São Paulo - Um ranking elaborado pela revista americana ''Harvard Business Review'', especializada em administração e negócios, mostrou 26 brasileiros entre os 50 CEOs (presidentes-executivos) de melhor desempenho da América Latina entre 1995 e 2009.
É a primeira vez que a publicação faz um levantamento com líderes empresariais da região. O primeiro estudo do gênero, que avaliou os melhores do mundo, foi publicado em janeiro de 2010. Na lista latino-americana, o Brasil é o país com o maior número de líderes indicados; o México é o segundo, com dez profissionais - os demais são de Chile, Colômbia, Venezuela, Peru e Argentina.
Na primeira posição está Maurício Botelho, que comandou a Embraer entre 1995 e 2007. Em seguida vêm Roger Agnelli, ex-Vale, Benjamin Steinbruch, da CSN, e Manoel Arlindo Zaroni Torres, da Tractebel Energia, e Miguel Gomes Sarmiento Gutierrez, das Lojas Americanas - todos brasileiros.

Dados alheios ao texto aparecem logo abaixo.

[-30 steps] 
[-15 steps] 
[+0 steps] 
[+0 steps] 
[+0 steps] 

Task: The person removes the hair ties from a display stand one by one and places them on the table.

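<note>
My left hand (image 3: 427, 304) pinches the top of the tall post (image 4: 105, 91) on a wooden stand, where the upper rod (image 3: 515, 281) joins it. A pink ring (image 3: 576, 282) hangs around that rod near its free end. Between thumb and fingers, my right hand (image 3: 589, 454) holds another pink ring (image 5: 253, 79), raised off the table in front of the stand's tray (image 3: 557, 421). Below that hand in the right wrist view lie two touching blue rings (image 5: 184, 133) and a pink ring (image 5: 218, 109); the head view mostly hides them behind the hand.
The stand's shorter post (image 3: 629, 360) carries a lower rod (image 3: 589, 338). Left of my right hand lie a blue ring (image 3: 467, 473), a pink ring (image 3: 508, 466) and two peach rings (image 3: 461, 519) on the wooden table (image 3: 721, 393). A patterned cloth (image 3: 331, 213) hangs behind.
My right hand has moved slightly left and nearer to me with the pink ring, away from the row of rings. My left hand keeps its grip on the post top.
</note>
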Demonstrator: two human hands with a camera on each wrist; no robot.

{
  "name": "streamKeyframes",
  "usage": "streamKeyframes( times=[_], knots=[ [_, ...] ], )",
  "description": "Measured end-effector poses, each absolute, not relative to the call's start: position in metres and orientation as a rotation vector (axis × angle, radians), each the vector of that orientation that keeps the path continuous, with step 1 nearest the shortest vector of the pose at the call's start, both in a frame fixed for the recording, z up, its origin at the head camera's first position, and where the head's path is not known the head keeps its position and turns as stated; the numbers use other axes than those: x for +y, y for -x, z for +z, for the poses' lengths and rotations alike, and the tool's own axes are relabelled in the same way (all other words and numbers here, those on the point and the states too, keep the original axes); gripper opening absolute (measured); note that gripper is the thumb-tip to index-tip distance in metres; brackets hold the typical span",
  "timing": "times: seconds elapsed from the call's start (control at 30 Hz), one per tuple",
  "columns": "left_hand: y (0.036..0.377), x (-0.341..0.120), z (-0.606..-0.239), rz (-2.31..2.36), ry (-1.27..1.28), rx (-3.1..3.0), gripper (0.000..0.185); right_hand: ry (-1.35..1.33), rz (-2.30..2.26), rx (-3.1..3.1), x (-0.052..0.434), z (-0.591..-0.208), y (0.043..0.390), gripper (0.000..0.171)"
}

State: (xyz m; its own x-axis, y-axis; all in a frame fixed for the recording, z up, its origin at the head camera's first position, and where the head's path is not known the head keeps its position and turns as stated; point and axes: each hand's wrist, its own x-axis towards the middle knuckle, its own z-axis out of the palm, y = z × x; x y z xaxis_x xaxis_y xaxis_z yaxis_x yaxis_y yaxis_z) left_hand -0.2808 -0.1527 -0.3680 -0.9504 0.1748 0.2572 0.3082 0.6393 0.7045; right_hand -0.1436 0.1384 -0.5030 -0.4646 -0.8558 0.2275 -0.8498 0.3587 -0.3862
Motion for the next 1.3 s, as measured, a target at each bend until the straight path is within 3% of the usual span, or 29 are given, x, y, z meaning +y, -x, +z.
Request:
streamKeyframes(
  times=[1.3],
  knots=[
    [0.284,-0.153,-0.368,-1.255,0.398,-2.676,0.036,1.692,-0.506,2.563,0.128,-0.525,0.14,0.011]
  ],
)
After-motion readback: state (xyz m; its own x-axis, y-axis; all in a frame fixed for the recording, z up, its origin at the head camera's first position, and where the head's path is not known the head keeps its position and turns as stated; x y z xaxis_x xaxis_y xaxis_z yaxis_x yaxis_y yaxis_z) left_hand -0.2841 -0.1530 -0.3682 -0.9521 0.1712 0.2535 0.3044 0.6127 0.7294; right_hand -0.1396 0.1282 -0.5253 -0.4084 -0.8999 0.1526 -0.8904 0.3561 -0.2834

Entre os dez melhores, há no total oito nascidos no Brasil, dois mexicanos e um argentino (são 11 porque houve empate na sexta posição). Executivos de empresas de bens de consumo dominam a lista, respondendo por 20% dos indicados. Nesse setor, alguns dos incluídos são José Galló, da Renner, e João Castro Neves, da Ambev.
Segundo a revista, os melhores ''CEOs'' da América Latina tiveram um desempenho superior ao de colegas de outras partes do mundo. Em média, eles garantiram um retorno total ao acionista de 1.440% (descontados efeitos cambiais) no cargo, durante o período. No ranking mundial elaborado pela revista americana, o retorno gerado pelos presidentes-executivos foi de 997%.
Formação Acadêmica
Dos 50 profissionais com melhor desempenho, apenas 12 possuem MBA (especialização em administração de empresas). Entre os dez primeiros, apenas um. Segundo a revista, ''diferentemente de outros países em desenvolvimento, como a Índia, na América Latina a formação acadêmica não parece importar tanto quanto ter raízes profundas na cultura e sociedade locais''.
Outra peculiaridade regional, de acordo com a publicação, é a existência de três tipos de líderes distintos: os formados por integrantes de empresas familiares, os que representam executivos independentes que trabalham em colaboração com famílias e, por fim, aqueles que dirigem antigas estatais.
A Petrobras teve dois ex-presidentes indicados na lista: Henri Philippe Reichstul (1999-2001) e José Eduardo Dutra (2003-2005). Para a elaboração do ranking, foram considerados profissionais que assumiram a presidência de companhias abertas entre janeiro de 1995 e junho de 2009. O desempenho de cada um foi medido com base na valorização na Bolsa das companhias, em comparação com concorrentes do mesmo país. Foram avaliados 294 presidentes-executivos de 197 empresas de sete países.